WHAT IS NEEDED: Would you retype the whole listing verbatim, keeping pictures out of it?

===== GIVEN MATERIAL =====

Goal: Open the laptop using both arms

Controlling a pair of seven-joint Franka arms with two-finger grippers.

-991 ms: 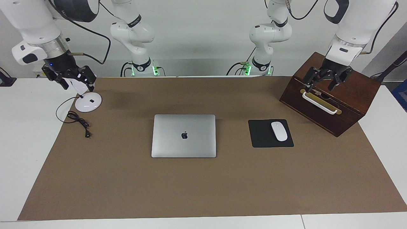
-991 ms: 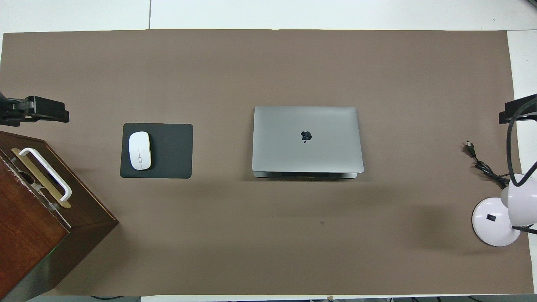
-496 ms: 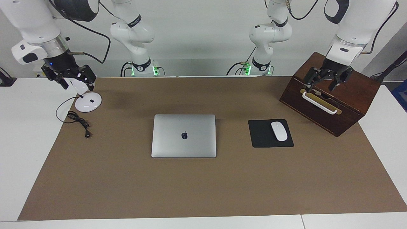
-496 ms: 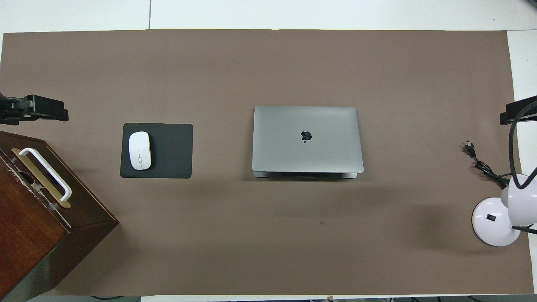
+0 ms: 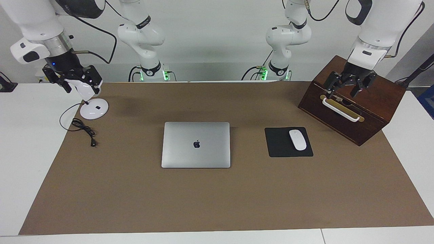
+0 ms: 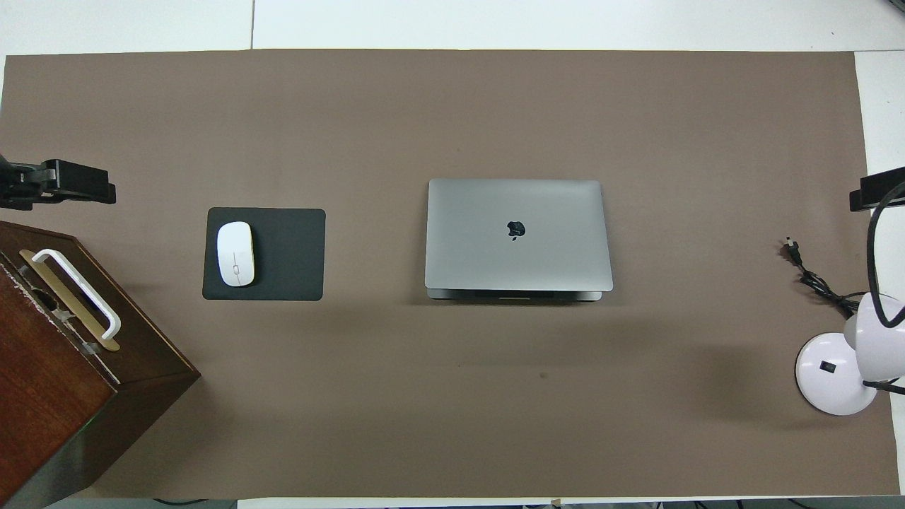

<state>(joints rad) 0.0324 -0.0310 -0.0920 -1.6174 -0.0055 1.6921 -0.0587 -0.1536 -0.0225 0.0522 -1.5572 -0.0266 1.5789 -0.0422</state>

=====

EXERCISE ANSWER:
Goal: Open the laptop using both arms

Controlling a pair of seven-joint Franka arms with two-finger grippers.

-991 ms: 
-991 ms: 
-496 ms: 
-496 ms: 
+0 ms: 
+0 ms: 

<state>(joints rad) 0.0324 -0.0310 -0.0920 -1.6174 -0.0055 1.6921 -0.0587 -0.1536 -0.0225 0.0522 -1.5572 -0.0266 1.5789 -0.0422</state>

Here is where the answer stops.